Two years later, she was asked to join Petrus, Marcus Wareing’s two Michelin-star restaurant at The Berkeley Hotel (now called Marcus). ‘At The Savoy Grill, everyone on the team was quite close, but Petrus was a very different kitchen,’ she continues diplomatically. So, she took off her chef whites and began to work on the operational side of the business, as well as co-writing six of Marcus’s cookbooks. She went on to open The Gilbert Scott restaurant in the St Pancras Renaissance Hotel as general manager, before becoming Group Operations Director. Her final step towards sustainable cooking came in 2013, when she suggested a new restaurant to Marcus on a vacant site she had spotted in Covent Garden. That went on to become Tredwells, which she took sole ownership of in late 2017. 

 

Her plant-based approach partly came from a desire to cater for diners with dietary requirements. ‘I wanted those dishes to be on the menu, rather than an afterthought that somebody had to ask for,’ she explains, circling back to seasonality as another key factor. ‘When I moved to London, I remember being excited because for the first time, I could get pretty much any fresh produce all year round.
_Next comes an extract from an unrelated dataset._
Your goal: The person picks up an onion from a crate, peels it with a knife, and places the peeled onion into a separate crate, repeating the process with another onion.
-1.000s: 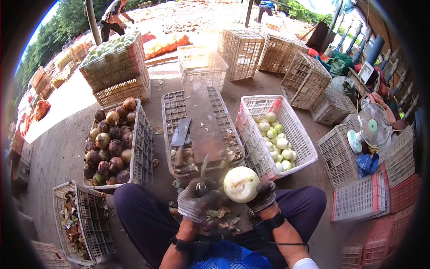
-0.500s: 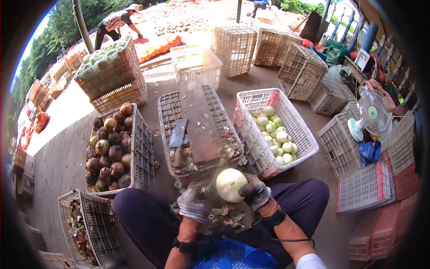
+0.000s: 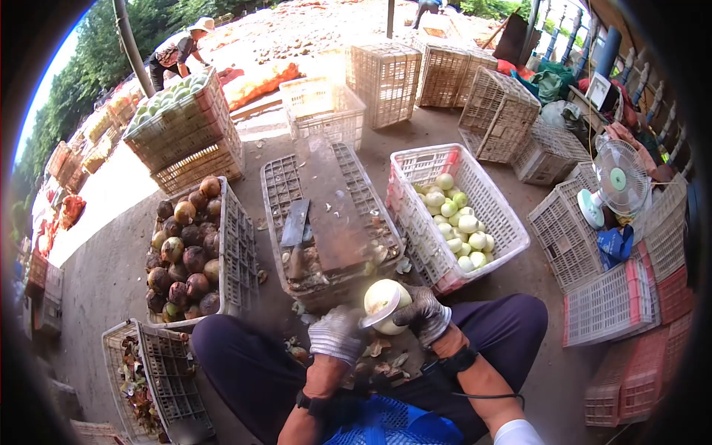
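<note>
In front of my lap, my right hand (image 3: pixel 421 317) in a dirty grey glove is wrapped round the side of a pale round vegetable (image 3: pixel 383 295), which looks like a peeled onion. My left hand (image 3: pixel 335 334), in a striped glove, is closed on a thin pale blade-like tool (image 3: pixel 382 311) that lies across the vegetable's lower left side; its handle is hidden in the fist. Brown scraps of peel (image 3: pixel 382 363) lie on the ground below both hands. A cleaver (image 3: pixel 295 226) rests beside a worn board (image 3: pixel 334 215) on an upturned crate (image 3: pixel 277 174).
Dark unpeeled round vegetables (image 3: pixel 194 259) fill a crate to my left. To the right, a white crate (image 3: pixel 512 248) holds pale peeled ones. A crate with scraps (image 3: pixel 137 386) stands at lower left, a fan (image 3: pixel 619 178) at right. One person (image 3: pixel 174 53) bends down outside.
My left hand has moved right, up to the vegetable, bringing the pale blade-like tool across it. My right hand has shifted slightly right, and the vegetable has turned.
</note>
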Tool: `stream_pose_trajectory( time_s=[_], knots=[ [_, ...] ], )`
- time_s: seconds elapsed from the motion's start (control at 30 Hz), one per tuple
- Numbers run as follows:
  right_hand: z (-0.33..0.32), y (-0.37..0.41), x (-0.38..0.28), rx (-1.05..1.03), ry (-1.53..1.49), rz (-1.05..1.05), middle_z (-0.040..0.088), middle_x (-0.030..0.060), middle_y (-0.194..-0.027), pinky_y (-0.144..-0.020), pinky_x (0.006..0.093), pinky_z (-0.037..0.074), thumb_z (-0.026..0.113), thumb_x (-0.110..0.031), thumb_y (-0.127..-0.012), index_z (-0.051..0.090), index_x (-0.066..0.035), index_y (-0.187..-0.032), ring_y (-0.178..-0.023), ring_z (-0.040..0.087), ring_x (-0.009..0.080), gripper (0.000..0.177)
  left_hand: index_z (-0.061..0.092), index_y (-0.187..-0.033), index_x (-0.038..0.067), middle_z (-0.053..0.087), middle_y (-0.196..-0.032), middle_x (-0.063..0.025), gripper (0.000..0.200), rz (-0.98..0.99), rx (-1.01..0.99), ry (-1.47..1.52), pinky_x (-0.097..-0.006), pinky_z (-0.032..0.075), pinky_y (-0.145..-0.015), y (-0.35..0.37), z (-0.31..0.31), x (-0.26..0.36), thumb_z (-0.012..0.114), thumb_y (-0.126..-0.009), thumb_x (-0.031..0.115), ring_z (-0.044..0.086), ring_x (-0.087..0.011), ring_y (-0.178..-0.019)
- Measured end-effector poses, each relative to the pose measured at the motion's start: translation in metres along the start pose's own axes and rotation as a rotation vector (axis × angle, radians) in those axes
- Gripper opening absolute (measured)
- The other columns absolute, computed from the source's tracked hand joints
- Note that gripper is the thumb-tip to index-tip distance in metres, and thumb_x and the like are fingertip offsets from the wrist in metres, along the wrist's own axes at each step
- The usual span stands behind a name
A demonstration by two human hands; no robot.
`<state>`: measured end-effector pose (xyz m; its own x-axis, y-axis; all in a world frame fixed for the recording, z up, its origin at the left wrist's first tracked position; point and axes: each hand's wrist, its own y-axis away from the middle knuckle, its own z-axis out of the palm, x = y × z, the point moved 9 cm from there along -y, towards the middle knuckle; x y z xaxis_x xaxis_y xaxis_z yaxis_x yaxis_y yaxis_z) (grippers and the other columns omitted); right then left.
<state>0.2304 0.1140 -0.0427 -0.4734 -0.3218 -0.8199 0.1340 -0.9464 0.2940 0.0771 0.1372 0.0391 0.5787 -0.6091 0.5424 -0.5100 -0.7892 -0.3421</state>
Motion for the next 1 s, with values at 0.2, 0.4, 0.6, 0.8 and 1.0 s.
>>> stream_pose_trajectory(
  time_s=[0.2, 0.4, 0.6, 0.8, 1.0],
  knots=[
    [0.01, 0.004, -0.007, -0.003, -0.032, 0.002, 0.066, 0.0115, -0.109, -0.094, 0.0353, 0.047, 0.082, -0.009, -0.05, 0.055, 0.005, -0.124, -0.099, 0.063, 0.0239, 0.08, 0.068, -0.089, 0.012, 0.063, -0.08, -0.0127, 0.021, -0.177, -0.044, -0.11, -0.0448, 0.049, -0.064, 0.0, 0.006, -0.024, 0.067, -0.069, 0.017, 0.062, -0.0348, -0.074],
    [0.009, 0.004, -0.013, 0.027, -0.039, -0.024, 0.066, 0.0113, -0.11, -0.094, 0.0351, 0.047, 0.082, -0.009, -0.049, 0.055, 0.005, -0.124, -0.1, 0.063, 0.0241, 0.08, 0.068, -0.093, 0.013, 0.066, -0.088, -0.0137, 0.03, -0.245, 0.037, -0.056, -0.0459, 0.05, -0.067, 0.007, 0.005, -0.044, 0.074, -0.069, 0.03, 0.065, -0.0344, -0.079],
    [0.002, 0.008, -0.013, -0.02, -0.132, -0.046, 0.065, 0.0133, -0.112, -0.098, 0.0374, 0.046, 0.078, -0.01, -0.055, 0.052, 0.006, -0.126, -0.103, 0.062, 0.0258, 0.077, 0.069, -0.092, 0.009, 0.067, -0.082, -0.0147, 0.022, -0.592, -0.166, 0.203, -0.0408, 0.051, -0.067, 0.015, 0.023, -0.07, 0.069, -0.07, 0.014, 0.064, -0.0341, -0.077],
    [0.002, 0.013, -0.014, -0.01, -0.519, -0.021, 0.061, 0.0184, -0.116, -0.101, 0.0441, 0.046, 0.067, -0.004, -0.058, 0.051, 0.007, -0.123, -0.108, 0.059, 0.0325, 0.068, 0.069, -0.093, 0.01, 0.064, -0.081, -0.0133, 0.03, -0.24, -0.058, 0.083, -0.0407, 0.05, -0.065, 0.012, 0.009, -0.04, 0.076, -0.065, 0.017, 0.064, -0.0334, -0.074],
    [-0.044, 0.004, 0.008, 0.047, -0.613, -0.108, 0.057, 0.0187, -0.125, -0.105, 0.0458, 0.043, 0.067, -0.005, -0.057, 0.047, 0.003, -0.131, -0.115, 0.056, 0.0342, 0.077, 0.067, -0.097, 0.009, 0.066, -0.089, -0.0149, 0.03, -0.034, -0.13, 0.058, -0.0421, 0.052, -0.07, 0.011, -0.001, -0.006, 0.074, -0.07, 0.02, 0.064, -0.0347, -0.082]
  ],
)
Then gradually I realised that this means there can be a lack of understanding about where things come from, and when. It just muddles everything up.’ For her, ultimately, it’s about being aware of what we are putting into our bodies and how that affects the planet. ‘If we look at it from a nutritional point of view, there are huge benefits to eating plants but also to be able to support the produce we grow in the UK is important.’


Consciously thinking about what we eat is also behind this month’s Quintet x Capture Veggie Lunch Challenge. The Capture app (often labelled the ‘FitBit for carbon reduction’) helps individuals track, reduce and offset their carbon footprint. As part of this, Capture for Teams, allows companies to understand the average emissions of their workforce, as well as providing leaderboards to help colleagues compete to be the most environmentally friendly. For the Quintet-wide challenge, employees are encouraged to eat one vegetarian meal per day and log it in the app. The logic goes that reducing the quantity of meat in our diet also reduces personal carbon emissions, due to the heavy carbon footprint of animal agriculture. Each vegetarian meal is logged in the app, making is possible to calculate the total carbon savings made by Quintet staff throughout April. 

 

Chantelle’s own food concept is pushed even further at All’s Well, a pop-up hyper-seasonal, zero-waste restaurant in Hackney that opened last October, just before the second lockdown. ‘It’s a passion project in some ways,’ she says of the space which is smaller than Tredwells and feels like part of a community. ‘I had a team of people that I wanted to provide for and it was a way of focusing on something positive. We put it together in two weeks, without the need for everything to be perfect.’ The imaginative menu includes dishes such as a snack of crispy potato skins and ‘scallopolata’ - a creamy taramasalata-style dip made from scallop roe that would otherwise be thrown away. It’s been such a success (in between UK lockdowns) that she has extended the lease and plans to re-open in May 2021.  


The premise of both restaurants falls naturally in sync with the Chefs’ Manifesto. Now a community of over 700 chefs from 77 countries, it is a framework that outlines how individuals can contribute to the United Nations Sustainable Development Goals through simple, practical actions in their kitchens. ‘I wanted to be a part of the Manifesto because everything in it I believe in and was doing anyway,’ says Chantelle. ‘It has connected chefs from around the world who face different challenges. We can discuss them, and bounce ideas off each other.’


For Chantelle, a Richer Life is a joyful one – whether that comes through food, people, work or family. And her sustainable vision isn’t just focused on the food system. She is also a board member of ReLondon which aims to improve waste management and transform the city into a low-carbon circular economy.  ‘Sometimes issues around climate change can feel like a minefield but I think every little helps. Being conscious of food waste and how much you throw away – for instance, if you don’t use the leaf on a cauliflower, why not? As well as repairing and repurposing things we own, can all make a big difference.’